If we are to deny recognition to those whose ideas we now decry, the AEC should erase the names of electorates honouring all politicians who supported the White Australia policy. Common sense would lead us to object that their contributions amounted to more than the support of that discredited policy.
Likewise with Bean. Do not name the electorate after him, by all means, but do not distort his life and achievements by exaggerating the significance of a view from which he later resiled.
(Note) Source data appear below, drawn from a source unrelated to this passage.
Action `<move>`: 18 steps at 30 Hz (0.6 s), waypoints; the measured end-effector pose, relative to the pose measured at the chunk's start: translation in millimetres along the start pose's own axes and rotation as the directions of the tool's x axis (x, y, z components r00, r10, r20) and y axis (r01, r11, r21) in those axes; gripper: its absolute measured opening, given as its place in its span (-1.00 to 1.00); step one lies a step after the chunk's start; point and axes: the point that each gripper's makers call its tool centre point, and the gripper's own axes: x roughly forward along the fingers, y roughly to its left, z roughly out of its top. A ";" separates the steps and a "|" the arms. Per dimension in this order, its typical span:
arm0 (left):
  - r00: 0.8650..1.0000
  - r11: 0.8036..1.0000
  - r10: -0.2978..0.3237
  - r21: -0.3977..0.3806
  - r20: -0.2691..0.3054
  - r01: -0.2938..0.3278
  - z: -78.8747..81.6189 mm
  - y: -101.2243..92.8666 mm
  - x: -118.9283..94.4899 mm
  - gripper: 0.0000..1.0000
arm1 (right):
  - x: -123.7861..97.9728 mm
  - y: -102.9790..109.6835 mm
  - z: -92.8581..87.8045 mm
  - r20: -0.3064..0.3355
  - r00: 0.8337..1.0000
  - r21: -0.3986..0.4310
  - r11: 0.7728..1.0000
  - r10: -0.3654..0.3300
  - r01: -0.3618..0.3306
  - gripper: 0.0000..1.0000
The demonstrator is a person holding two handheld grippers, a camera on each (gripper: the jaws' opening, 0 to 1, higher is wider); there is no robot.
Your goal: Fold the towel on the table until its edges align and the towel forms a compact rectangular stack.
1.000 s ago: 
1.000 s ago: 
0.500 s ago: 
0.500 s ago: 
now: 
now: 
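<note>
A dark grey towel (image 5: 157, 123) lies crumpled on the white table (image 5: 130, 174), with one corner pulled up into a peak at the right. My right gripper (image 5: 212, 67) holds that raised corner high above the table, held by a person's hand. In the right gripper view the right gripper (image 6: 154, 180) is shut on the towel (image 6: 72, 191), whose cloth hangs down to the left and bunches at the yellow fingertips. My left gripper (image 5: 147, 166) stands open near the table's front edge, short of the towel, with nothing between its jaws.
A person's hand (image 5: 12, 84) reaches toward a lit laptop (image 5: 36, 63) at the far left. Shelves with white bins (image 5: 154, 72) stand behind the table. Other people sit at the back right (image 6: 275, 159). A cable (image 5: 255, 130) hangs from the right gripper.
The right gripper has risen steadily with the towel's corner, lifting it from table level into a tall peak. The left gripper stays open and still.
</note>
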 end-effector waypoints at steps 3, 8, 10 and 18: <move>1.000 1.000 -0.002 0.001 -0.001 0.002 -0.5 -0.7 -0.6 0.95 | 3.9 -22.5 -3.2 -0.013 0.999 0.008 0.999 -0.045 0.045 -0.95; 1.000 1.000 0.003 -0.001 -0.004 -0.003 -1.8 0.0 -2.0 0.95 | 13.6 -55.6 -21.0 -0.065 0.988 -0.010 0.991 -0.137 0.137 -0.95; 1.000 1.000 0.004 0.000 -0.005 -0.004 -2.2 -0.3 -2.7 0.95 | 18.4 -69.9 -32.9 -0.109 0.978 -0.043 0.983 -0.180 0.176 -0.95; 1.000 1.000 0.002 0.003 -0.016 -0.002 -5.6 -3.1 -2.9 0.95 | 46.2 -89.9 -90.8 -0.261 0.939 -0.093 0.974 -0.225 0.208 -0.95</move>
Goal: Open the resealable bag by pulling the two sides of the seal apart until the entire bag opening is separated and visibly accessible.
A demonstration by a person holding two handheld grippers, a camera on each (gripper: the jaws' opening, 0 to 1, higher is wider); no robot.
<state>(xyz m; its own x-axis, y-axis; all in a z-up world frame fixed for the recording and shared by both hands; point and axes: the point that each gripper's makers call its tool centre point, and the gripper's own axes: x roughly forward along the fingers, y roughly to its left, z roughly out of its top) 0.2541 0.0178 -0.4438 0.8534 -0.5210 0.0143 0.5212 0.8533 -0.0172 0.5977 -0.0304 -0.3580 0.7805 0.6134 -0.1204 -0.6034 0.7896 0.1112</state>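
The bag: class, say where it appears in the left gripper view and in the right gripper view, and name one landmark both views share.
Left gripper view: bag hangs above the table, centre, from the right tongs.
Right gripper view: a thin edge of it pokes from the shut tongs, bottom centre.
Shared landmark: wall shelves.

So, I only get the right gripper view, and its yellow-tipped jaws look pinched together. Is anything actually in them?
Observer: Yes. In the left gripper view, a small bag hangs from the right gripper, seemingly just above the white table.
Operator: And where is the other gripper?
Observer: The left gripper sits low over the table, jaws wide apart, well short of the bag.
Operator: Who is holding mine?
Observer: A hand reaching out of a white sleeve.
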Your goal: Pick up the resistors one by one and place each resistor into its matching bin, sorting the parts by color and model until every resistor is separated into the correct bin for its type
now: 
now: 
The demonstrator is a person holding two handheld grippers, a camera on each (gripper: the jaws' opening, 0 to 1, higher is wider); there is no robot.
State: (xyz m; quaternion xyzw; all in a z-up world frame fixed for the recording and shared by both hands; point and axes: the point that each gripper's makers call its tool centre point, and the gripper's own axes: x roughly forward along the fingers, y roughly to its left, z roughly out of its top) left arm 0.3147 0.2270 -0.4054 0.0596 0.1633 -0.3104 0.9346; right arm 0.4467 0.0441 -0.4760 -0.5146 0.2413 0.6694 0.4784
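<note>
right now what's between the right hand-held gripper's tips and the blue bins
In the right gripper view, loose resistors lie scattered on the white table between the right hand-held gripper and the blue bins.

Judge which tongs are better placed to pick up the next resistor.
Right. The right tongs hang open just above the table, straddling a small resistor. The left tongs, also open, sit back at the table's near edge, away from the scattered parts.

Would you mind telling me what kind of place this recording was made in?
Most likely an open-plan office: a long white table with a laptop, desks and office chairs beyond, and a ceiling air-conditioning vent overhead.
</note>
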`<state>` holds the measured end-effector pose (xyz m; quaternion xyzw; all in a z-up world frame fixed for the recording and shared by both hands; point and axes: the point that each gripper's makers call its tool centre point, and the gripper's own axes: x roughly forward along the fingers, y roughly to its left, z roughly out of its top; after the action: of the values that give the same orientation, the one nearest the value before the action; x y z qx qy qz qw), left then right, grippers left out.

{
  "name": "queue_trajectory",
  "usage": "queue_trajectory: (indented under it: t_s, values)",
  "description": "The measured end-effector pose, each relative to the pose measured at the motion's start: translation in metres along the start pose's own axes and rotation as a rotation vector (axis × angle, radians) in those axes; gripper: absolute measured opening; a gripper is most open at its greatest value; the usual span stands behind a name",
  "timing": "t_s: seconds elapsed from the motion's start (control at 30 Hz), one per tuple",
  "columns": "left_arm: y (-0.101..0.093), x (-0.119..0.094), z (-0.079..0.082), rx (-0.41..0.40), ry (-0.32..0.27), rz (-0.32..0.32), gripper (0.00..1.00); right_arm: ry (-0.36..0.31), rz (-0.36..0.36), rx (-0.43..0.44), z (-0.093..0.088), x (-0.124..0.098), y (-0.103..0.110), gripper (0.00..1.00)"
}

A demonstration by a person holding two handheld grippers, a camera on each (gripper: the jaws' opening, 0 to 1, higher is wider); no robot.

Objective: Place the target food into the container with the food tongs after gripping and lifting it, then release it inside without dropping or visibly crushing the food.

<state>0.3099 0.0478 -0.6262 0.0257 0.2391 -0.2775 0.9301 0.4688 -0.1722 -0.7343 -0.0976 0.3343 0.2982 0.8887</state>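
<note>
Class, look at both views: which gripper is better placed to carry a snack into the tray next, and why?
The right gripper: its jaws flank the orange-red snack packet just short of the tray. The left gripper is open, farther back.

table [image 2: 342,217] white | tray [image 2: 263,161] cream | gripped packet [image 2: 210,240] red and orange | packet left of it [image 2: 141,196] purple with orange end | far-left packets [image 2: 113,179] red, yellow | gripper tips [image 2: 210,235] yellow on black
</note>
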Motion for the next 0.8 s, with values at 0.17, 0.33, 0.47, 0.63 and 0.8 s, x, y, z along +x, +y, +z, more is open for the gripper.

Professor Peter Stanley, UNSW Canberra
Deserving of memory
The naming of Bean as a new electorate for Canberra has attracted needless trauma because the author had been anti-Semitic. This was very commonplace in Australia until well into the 1950s. Religious bigotry has now been supplanted essentially by racism, yet it was the latter which dominated the lead-up to Federation.
Many suburbs in the nation’s capital are named in honour of men who, in “less enlightened” times, feared the “yellow peril”.
Moreover, you need nearly two hands to count PMs who resorted to uniquely private practices and kept Catholic aspirations for employment and preferment very much in check.
So Bean had warts. Monash did too, and he has been adequately honoured. He openly sported a mistress in England during his years as a standout military leader. The men had a rapprochement, by the way, in the late 1920s.
The same cannot be said for Billy Hughes, for example, who openly hated everyone who dared to disagree with him. President Wilson described him as a “pestilence”. Reconciliation was never part of his modus operandi. As the great conceptualiser of Australia’s memory of war Bean deserves to be remembered.
Patrick Jones, Griffith
The man was a Nugget
Anti-Semitism, like any racial hatred, such as hatred of the Rohingya in their homeland, can’t be tolerated or ignored.
Rather than call an ACT electorate after Charles Bean, reportedly an active anti-Semite, we should name it after a great and kind Australian, Nugget Coombs.
I don’t think it’s understood by many how deep anti-Semitism is even today; while we’ve probably all thoughtlessly without intended cruelty told the odd Jewish and racial joke over years past in less understanding times.
There are people that carry on hatred from their families, brainwashed from birth. I recall talking to some fellow, an educated character who liked to present as a gentleman, whose family came out of Nazi Germany, and I thought he was just being playfully irreverent and provocative with his anti-Semitic remarks, but when I pulled him up after he went too far, he replied to my astonishment, “Do you know anyone who likes them?”
No, Bean is unacceptable; pick a man with human compassion for everyone like Nugget Coombs.
John Dobinson, Herston, Qld
Letters were published in The Canberra Times.